- **Directions for this task**
Every line of the records below that has the word "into" should be copied.
::::
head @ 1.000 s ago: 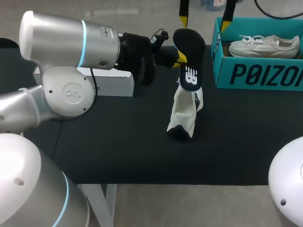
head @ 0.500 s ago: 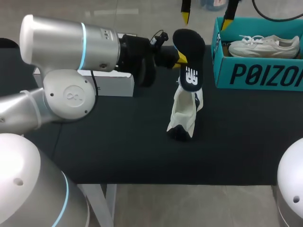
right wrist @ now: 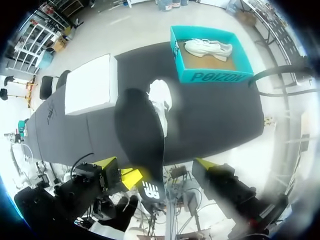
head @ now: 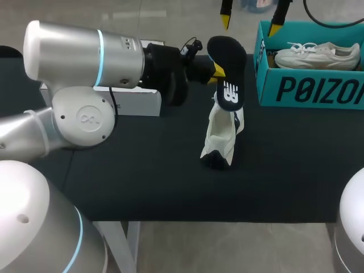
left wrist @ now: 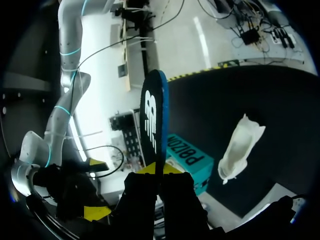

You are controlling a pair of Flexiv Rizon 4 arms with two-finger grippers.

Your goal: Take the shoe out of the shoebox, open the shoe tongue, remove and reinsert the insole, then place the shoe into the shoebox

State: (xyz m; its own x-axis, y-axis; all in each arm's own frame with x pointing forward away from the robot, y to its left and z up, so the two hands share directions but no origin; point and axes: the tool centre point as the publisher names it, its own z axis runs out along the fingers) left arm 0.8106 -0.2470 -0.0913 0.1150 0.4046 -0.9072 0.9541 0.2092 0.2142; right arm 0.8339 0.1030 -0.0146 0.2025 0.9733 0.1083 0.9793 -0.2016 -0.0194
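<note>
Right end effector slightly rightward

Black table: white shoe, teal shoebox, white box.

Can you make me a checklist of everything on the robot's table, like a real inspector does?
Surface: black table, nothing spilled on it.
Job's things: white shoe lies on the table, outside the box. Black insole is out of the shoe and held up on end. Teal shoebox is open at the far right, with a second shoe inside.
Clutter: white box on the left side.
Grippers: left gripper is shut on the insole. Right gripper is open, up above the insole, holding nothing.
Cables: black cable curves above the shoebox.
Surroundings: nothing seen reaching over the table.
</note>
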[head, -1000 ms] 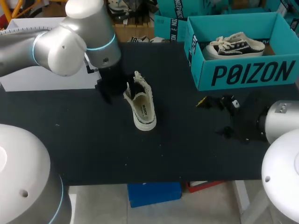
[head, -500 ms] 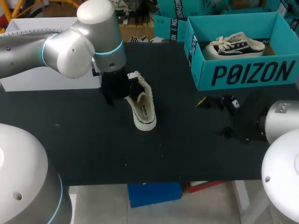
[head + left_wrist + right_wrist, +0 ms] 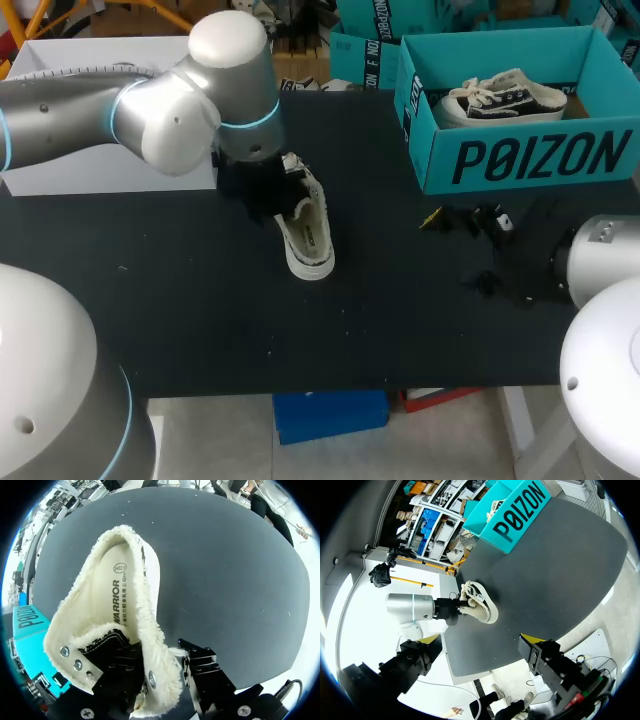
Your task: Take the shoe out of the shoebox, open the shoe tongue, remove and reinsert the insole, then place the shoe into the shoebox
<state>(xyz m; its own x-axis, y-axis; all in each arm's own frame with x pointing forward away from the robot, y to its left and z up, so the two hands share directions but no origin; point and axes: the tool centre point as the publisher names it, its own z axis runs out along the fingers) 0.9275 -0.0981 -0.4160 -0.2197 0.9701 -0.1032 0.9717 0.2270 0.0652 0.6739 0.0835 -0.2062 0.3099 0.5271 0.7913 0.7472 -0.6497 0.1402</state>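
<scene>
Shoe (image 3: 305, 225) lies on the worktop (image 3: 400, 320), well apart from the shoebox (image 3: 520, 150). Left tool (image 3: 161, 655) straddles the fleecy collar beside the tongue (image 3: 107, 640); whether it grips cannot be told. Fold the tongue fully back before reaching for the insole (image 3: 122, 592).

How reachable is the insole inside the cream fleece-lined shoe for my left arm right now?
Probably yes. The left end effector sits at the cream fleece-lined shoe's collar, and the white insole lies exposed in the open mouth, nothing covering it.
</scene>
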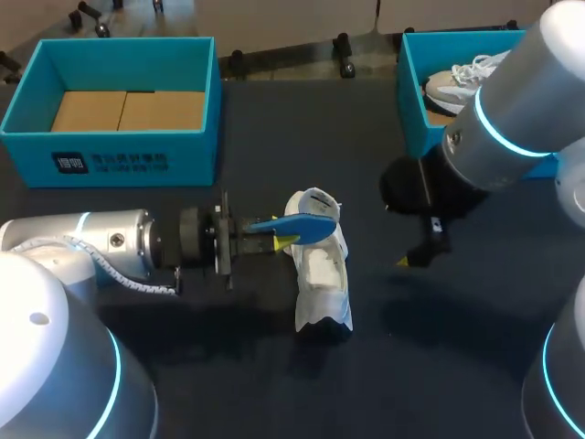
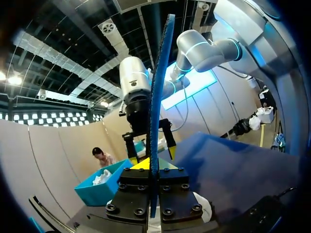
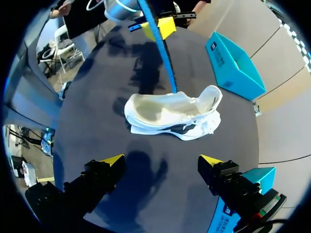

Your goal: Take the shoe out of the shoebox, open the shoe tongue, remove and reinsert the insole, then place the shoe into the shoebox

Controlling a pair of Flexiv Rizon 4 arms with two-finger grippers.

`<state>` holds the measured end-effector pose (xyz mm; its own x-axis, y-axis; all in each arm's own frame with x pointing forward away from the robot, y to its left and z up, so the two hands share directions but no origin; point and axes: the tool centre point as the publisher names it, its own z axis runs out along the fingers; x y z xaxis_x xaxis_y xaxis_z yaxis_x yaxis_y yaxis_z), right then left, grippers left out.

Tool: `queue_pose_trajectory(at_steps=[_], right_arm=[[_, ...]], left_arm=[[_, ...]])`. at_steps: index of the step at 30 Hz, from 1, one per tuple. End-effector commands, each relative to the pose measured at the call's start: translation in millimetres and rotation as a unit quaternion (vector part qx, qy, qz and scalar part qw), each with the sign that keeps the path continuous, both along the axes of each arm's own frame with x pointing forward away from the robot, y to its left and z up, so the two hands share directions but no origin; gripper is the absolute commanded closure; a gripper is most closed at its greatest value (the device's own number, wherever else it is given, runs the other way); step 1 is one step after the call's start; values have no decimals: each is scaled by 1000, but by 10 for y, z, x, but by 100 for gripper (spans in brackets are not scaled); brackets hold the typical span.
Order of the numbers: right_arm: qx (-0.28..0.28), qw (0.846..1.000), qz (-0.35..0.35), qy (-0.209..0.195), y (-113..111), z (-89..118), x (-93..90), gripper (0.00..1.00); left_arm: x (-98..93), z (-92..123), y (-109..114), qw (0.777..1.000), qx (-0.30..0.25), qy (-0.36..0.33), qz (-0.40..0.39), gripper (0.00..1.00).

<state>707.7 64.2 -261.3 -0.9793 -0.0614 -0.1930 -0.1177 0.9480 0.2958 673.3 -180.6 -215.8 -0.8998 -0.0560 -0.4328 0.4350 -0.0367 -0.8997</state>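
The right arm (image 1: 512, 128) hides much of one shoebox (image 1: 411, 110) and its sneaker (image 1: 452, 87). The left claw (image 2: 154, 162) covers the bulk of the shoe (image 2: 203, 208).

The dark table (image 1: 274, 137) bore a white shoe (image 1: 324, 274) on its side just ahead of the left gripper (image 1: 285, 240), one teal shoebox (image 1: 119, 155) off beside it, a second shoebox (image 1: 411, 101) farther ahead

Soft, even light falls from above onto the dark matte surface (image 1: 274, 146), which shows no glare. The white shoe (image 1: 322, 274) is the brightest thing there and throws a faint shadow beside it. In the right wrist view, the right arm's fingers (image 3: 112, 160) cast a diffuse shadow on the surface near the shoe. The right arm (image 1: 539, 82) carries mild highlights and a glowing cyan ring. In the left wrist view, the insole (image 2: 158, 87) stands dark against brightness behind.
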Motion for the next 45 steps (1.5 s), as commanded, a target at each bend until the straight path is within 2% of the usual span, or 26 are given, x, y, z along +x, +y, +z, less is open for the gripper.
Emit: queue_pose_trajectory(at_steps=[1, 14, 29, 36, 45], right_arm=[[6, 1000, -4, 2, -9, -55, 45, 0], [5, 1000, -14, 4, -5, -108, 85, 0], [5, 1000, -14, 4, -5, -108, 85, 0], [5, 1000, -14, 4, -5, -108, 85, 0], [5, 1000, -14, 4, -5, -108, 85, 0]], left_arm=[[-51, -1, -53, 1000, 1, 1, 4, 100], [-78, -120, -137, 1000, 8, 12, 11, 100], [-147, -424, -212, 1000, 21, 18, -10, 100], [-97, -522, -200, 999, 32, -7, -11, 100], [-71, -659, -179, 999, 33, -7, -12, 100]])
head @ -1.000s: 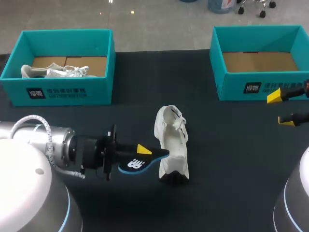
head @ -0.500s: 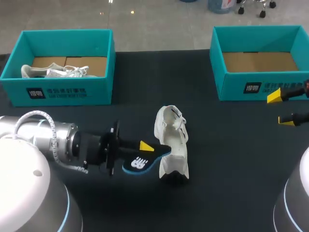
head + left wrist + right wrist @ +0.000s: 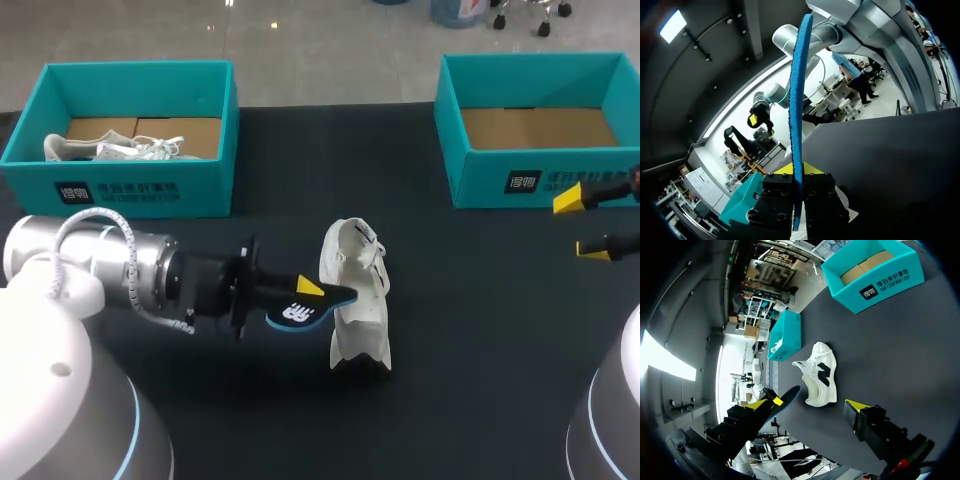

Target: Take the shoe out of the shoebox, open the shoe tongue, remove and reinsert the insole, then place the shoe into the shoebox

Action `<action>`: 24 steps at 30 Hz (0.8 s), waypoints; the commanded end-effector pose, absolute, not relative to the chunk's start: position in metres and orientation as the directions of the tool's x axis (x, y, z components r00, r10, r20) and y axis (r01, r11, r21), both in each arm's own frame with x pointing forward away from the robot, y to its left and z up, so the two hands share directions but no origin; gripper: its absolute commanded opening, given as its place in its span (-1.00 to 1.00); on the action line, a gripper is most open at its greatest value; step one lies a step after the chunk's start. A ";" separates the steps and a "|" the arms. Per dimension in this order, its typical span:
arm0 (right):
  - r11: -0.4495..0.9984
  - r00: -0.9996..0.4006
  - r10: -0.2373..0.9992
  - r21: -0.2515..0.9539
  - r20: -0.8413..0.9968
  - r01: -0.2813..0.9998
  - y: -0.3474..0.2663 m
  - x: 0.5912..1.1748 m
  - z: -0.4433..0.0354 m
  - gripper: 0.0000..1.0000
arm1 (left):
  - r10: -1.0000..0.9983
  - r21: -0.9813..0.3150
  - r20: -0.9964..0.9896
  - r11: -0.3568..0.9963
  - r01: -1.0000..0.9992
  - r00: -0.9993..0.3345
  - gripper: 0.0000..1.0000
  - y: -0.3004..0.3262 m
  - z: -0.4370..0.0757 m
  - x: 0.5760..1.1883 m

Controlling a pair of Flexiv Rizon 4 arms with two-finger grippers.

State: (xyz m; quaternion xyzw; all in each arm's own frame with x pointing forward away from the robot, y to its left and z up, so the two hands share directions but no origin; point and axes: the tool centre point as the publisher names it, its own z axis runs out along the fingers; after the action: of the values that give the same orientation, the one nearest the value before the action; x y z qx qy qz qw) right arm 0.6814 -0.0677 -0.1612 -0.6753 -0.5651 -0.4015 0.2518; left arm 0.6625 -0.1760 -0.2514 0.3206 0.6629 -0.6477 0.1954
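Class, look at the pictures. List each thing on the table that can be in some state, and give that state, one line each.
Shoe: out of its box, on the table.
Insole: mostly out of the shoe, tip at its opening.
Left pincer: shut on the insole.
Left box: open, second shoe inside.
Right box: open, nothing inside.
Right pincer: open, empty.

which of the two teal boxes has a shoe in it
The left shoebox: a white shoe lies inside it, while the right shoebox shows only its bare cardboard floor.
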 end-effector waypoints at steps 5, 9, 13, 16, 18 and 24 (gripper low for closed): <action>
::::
- **Result of the task**
Your goal: Take the shoe out of the shoebox, open the shoe tongue, remove and reinsert the insole, then place the shoe into the shoebox
Your task: Take the shoe out of the shoebox, open the shoe tongue, remove and reinsert the insole, then place the shoe into the shoebox
Your goal: Take the shoe out of the shoebox, open the shoe tongue, remove and reinsert the insole, then place the shoe into the shoebox
Target: Take the shoe out of the shoebox, open the shoe tongue, remove and reinsert the insole, then place the shoe into the shoebox

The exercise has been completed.